My textbook says the limit does not exist. I don't agree, or there is something I miss.

I have opposite conclusions about $\lim_{x \to{-}\infty}{(\sqrt{x^2+x}-x)}$

Quote from my textbook:
"The limit $\lim_{x \to{-}\infty}{(\sqrt{x^2+x}-x)}$ is not nearly so subtle.

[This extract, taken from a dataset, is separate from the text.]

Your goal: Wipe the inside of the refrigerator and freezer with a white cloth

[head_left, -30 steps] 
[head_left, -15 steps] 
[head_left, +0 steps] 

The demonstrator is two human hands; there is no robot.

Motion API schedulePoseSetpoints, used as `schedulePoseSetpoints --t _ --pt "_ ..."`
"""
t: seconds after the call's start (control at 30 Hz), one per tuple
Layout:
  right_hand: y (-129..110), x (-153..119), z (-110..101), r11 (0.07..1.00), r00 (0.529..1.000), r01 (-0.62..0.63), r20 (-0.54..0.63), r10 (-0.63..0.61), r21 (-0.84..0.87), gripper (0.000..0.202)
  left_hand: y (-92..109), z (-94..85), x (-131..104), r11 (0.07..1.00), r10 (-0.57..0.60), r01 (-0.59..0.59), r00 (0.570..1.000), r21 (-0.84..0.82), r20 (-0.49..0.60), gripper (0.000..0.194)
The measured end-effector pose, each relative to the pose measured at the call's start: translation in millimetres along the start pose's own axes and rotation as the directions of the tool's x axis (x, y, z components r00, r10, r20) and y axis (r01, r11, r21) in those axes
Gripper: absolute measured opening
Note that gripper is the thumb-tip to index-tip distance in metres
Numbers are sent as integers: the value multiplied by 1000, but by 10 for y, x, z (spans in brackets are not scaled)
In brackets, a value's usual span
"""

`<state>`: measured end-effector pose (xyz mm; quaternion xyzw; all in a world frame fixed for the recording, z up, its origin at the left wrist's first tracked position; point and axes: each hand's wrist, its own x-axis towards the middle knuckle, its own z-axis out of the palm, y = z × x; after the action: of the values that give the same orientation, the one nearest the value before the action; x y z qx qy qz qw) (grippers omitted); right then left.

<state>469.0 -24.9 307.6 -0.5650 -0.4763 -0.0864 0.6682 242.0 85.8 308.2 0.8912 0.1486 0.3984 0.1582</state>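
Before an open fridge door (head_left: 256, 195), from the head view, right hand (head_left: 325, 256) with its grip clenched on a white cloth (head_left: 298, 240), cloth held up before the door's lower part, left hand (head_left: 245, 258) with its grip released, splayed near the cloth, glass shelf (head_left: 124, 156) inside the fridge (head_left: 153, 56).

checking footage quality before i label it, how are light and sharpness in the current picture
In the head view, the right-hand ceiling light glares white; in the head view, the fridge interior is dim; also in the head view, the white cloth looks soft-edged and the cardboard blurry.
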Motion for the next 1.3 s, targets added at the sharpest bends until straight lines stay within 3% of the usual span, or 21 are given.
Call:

Since $-x>0$ as $x\rightarrow{-\infty}$, we have $\sqrt{x^2+x}-x>\sqrt{x^2+x}$, which grows arbitrarily large as $x\rightarrow{-\infty}$. The limit does not exist."

But online limits calculators say the limit is $\infty$, and my personal opinion is:
$\lim_{x \to{-}\infty}{(\sqrt{x^2+x}-x)}=\infty-(-\infty)=\infty$

 

[ergospherical]

For $x < 0$,\begin{align*}
\lim_{x \rightarrow -\infty} \sqrt{x^2 + x} - x &= \lim_{x \rightarrow -\infty} |x| \left(\sqrt{1+\dfrac{1}{x}} + 1 \right) \\
&= \lim_{x \rightarrow -\infty} |x| \left( 2 + \dfrac{1}{2x} + O\left( \dfrac{1}{x^2} \right) \right) \\
&= \lim_{x \rightarrow -\infty} 2|x| - \dfrac{1}{2}
\end{align*}which does not exist (i.e. you can make the thing on the right arbitrarily large for sufficiently negative $x$).

 

[fresh_42]

$\pm \infty$ are not numbers. A sequence is divergent if it increases or decreases forever to $\pm \infty$. It is not convergent to infinity. In this sense, the limit does not exist.

 

[Mark44]

[My textbook says the limit does not exist. I don't agree, or there is something I miss.

It's sort of a semantics thing. Although we can write $\lim_{x \to \infty}x^2 = \infty$, if the "limit" is $\infty$, we consider the limit to not exist, since $\infty$ is not a number in the real number system.

Another way that the limit can fail to exist is if you get different values on either side of the limit point, as in $\lim_{x \to 0} \frac 1 x$.